CPS owns an aggregate of 1.9 percent of The Pantry's stock. Since expressing its concerns about the convenience store retailer, The Pantry's stock has risen significantly from about $13 to more than $15 per share in today's trade. However, the stock has still considerably underperformed against other retailers, including Susser Holdings Corp., Alimentation Couche-Tard Inc. and Casey's General Stores Inc., when comparing recent one-, three- and five-year periods.

Cary, N.C.-based The Pantry has repeatedly responded that CPS' board of director nominees are not qualified due to their lack of desired experience. Conversely, the parent of 1,538 Kangaroo Express stores in 13 states nominated Thomas W. "Tad" Dickson, former CEO of Harris Teeter Supermarkets Inc., to its board of directors.

"Tad has significant retail experience in the Southeastern U.S.," Pantry CEO Dennis Hatchell said on Jan. 29. "We look forward to the guidance he can provide."

When interviewed by CSNews Online earlier this month, Terry Monroe, a convenience store mergers and acquisitions specialist who himself took a retail chain public, and Karen Short, director at Deutsche Bank AG, both touted Dickson's experience and leadership skills.

This afternoon, The Pantry responded to Glass Lewis' comments by stating: "We are disappointed with the report issued by Glass Lewis, which contains numerous inaccuracies that illustrate Glass Lewis' fundamental lack of understanding of our business. Glass Lewis made several incorrect observations about The Pantry and its board of directors."

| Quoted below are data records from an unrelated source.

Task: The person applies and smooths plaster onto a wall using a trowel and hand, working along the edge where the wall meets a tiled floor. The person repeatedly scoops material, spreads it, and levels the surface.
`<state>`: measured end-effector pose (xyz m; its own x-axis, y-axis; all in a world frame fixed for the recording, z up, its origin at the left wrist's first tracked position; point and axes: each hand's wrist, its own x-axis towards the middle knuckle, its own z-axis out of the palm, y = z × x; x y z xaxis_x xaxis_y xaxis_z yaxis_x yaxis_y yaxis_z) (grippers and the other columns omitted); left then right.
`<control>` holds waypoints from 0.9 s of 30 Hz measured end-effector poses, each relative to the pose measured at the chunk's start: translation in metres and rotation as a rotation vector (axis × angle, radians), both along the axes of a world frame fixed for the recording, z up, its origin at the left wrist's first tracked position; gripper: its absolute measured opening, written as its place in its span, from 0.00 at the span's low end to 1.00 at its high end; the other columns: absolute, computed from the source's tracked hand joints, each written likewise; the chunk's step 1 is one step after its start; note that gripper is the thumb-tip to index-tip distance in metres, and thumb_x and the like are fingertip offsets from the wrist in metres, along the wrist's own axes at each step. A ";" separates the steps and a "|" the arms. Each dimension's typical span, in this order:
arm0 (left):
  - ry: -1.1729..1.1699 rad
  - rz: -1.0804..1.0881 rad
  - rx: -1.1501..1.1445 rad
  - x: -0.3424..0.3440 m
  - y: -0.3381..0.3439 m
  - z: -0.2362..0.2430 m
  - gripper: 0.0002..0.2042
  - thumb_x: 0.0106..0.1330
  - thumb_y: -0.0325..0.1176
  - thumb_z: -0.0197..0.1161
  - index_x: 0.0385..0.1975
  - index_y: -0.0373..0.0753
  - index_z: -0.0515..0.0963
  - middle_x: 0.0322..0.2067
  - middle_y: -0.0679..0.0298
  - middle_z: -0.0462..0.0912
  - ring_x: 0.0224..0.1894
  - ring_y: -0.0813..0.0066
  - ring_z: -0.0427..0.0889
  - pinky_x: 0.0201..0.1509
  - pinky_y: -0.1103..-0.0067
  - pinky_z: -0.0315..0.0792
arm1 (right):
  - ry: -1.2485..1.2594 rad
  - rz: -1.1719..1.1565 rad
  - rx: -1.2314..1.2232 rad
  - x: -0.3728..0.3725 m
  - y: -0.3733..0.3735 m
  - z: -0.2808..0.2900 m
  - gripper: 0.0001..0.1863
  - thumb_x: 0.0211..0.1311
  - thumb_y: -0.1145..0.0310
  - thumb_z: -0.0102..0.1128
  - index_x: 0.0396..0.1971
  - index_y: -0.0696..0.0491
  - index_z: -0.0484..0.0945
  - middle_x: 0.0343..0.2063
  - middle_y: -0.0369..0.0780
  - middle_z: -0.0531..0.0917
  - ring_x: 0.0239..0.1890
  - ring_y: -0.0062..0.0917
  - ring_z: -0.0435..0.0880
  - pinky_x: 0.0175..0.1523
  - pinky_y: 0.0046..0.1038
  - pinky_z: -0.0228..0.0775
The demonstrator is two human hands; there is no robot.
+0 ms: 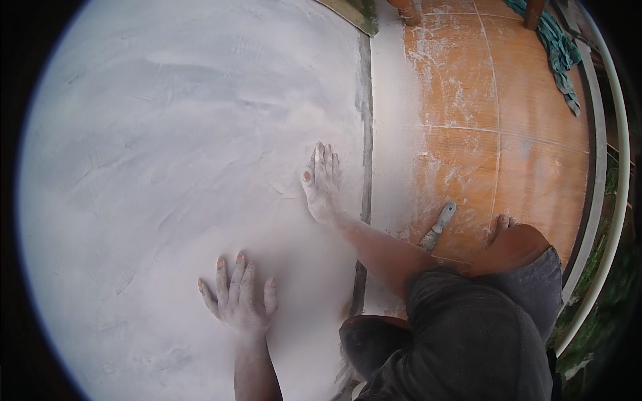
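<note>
Both of my hands are coated in white powder and hold nothing. My left hand (239, 297) lies on the large, pale grey-white surface (134, 180), with its fingers spread and thumb apart. Farther off and to the right, my right hand (323, 184) lies flat on the same surface, fingers stretched out side by side. Faint smears and streaks mark the surface around them. Right of my right forearm, a putty knife (438, 226) rests on the orange-brown tiles (461, 157), its lower end partly behind the arm.
A dark strip (366, 134) runs along the surface's right edge, with white dust (391, 134) beside it. My bent leg and foot (503, 222) are at the right. Brown legs or posts (533, 13) and a teal cloth (558, 50) are far right, inside a pale curved pipe (622, 154).
</note>
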<state>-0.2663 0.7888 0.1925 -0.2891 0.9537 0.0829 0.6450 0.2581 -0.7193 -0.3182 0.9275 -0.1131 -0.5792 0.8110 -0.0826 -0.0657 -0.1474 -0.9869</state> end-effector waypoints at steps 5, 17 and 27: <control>-0.013 -0.031 -0.009 -0.003 0.002 -0.001 0.19 0.73 0.55 0.59 0.44 0.48 0.87 0.57 0.72 0.88 0.72 0.62 0.74 0.83 0.49 0.44 | -0.185 -0.011 -0.277 -0.005 -0.014 -0.034 0.48 0.77 0.34 0.39 0.82 0.53 0.42 0.81 0.53 0.43 0.83 0.50 0.35 0.83 0.56 0.28; -0.024 -0.007 -0.005 -0.003 0.000 -0.001 0.18 0.74 0.53 0.59 0.45 0.47 0.87 0.57 0.69 0.88 0.72 0.61 0.74 0.83 0.49 0.42 | -0.274 0.074 -0.513 0.003 -0.010 -0.041 0.50 0.78 0.34 0.36 0.81 0.58 0.36 0.81 0.54 0.42 0.84 0.47 0.36 0.83 0.53 0.28; -0.015 -0.007 0.003 -0.003 -0.001 -0.001 0.17 0.72 0.53 0.60 0.43 0.48 0.86 0.55 0.71 0.89 0.73 0.62 0.72 0.84 0.52 0.41 | -0.272 0.064 -0.525 -0.002 0.015 -0.046 0.50 0.78 0.35 0.37 0.81 0.58 0.37 0.81 0.54 0.44 0.84 0.48 0.37 0.84 0.46 0.32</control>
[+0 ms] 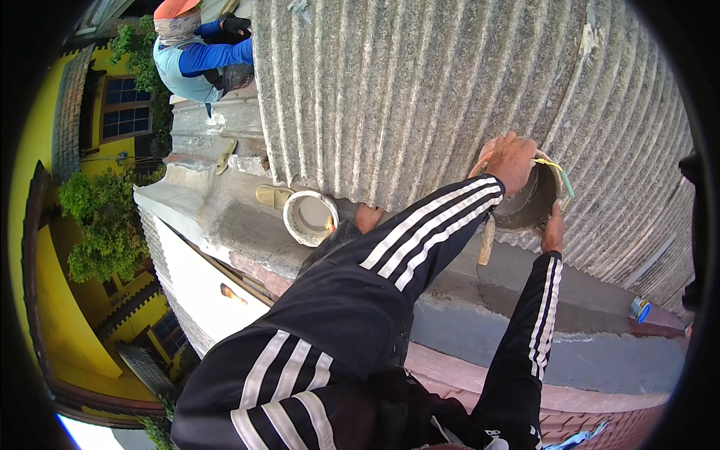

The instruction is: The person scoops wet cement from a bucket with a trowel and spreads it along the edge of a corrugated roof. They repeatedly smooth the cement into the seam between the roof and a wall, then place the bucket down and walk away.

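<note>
Both hands are on a round bucket with an orange-pink rim and grey mortar-like residue inside. My left hand is closed over its far rim. Lower down, my right hand grips the rim on the near right side, its fingers partly hidden. A handle with yellow cord and a green sleeve hangs at the bucket's right edge. Beside the bucket's near left side, a wooden tool handle sticks out; the rest of that tool is hidden.
Corrugated grey roofing rises ahead. A white bucket stands near my bare foot, with sandals close by. A blue can lies at right. Another person works at far left, above the roof edge.
</note>
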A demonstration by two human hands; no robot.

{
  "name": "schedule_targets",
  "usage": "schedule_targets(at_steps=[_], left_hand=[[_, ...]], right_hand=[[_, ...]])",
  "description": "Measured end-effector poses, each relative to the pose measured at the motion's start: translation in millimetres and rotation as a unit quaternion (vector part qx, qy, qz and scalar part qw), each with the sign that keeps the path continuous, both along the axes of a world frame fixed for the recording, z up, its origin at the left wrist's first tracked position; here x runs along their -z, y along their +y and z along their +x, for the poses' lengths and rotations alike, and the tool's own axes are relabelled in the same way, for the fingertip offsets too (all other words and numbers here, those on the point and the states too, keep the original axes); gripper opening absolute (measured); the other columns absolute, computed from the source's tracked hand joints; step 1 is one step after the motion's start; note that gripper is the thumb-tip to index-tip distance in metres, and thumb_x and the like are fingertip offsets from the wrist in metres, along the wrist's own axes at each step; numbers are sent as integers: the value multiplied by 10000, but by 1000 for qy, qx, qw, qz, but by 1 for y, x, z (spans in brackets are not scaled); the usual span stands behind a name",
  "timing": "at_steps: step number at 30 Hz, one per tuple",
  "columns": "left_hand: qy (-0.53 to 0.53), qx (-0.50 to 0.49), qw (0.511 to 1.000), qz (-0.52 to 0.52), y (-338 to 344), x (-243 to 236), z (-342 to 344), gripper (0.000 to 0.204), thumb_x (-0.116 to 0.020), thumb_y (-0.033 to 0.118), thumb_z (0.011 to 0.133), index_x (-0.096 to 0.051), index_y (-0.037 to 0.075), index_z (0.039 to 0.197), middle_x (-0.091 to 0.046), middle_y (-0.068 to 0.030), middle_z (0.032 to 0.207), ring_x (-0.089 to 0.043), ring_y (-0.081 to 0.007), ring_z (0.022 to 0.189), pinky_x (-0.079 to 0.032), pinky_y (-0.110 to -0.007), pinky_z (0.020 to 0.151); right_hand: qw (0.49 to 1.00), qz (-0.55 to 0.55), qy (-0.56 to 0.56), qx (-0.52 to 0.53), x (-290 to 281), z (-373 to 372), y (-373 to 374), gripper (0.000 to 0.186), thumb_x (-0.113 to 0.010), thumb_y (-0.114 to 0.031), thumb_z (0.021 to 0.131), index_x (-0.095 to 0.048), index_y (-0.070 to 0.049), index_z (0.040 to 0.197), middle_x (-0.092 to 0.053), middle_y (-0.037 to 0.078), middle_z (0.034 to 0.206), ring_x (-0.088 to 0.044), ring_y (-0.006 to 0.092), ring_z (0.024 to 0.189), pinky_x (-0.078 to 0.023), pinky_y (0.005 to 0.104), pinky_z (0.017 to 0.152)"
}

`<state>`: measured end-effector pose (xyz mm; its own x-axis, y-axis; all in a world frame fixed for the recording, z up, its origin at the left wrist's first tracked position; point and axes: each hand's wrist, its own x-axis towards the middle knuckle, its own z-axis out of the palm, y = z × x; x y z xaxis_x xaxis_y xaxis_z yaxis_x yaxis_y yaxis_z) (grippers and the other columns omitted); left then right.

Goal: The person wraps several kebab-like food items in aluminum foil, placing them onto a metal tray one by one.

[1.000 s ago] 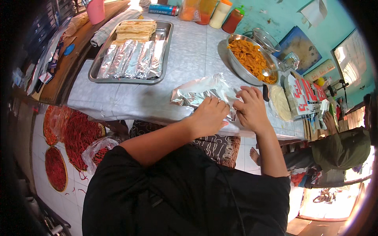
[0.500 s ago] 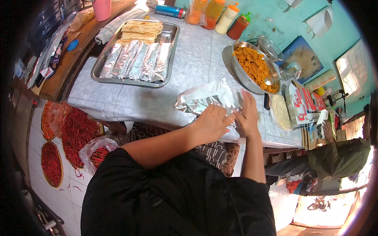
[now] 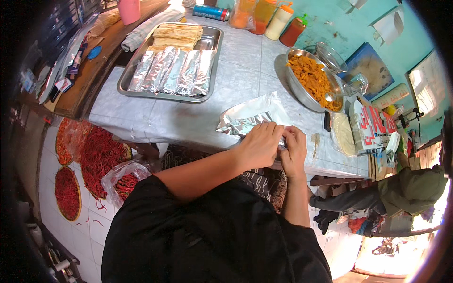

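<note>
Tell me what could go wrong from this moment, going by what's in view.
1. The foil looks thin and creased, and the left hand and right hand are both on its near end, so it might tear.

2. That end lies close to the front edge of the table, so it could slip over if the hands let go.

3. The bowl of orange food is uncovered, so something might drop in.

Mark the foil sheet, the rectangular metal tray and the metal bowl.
Foil sheet (image 3: 257, 111), head view: pale middle part.
Rectangular metal tray (image 3: 208, 44), head view: bare inside, far right.
Metal bowl (image 3: 298, 91), head view: outer wall, near left side.
</note>
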<state>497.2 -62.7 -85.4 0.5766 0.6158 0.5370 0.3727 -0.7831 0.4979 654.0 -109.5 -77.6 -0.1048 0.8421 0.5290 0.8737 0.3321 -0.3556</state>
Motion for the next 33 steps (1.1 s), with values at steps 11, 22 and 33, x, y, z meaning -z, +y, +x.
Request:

According to The Pantry, these incorrect observations include "repeatedly misidentifying Tad Dickson, the director candidate whom the company nominated in January 2014 to stand for election to the board, as Terry McElroy, who has been a board member since 2006 and is one of our longest-serving directors; and wrongly asserting that Dickson's extensive experience in the supermarket industry — including serving most recently as chairman and CEO of Harris Teeter Supermarkets, a leading food retailer in the southeastern U.S. with 216 stores and $4.1 billion of revenue — does not constitute valid retail experience."

The Pantry added that it believes Glass Lewis "did not give careful consideration to our business, strategy and board constitution. Accordingly, we strongly urge stockholders to disregard the information contained in Glass Lewis' unreliable report."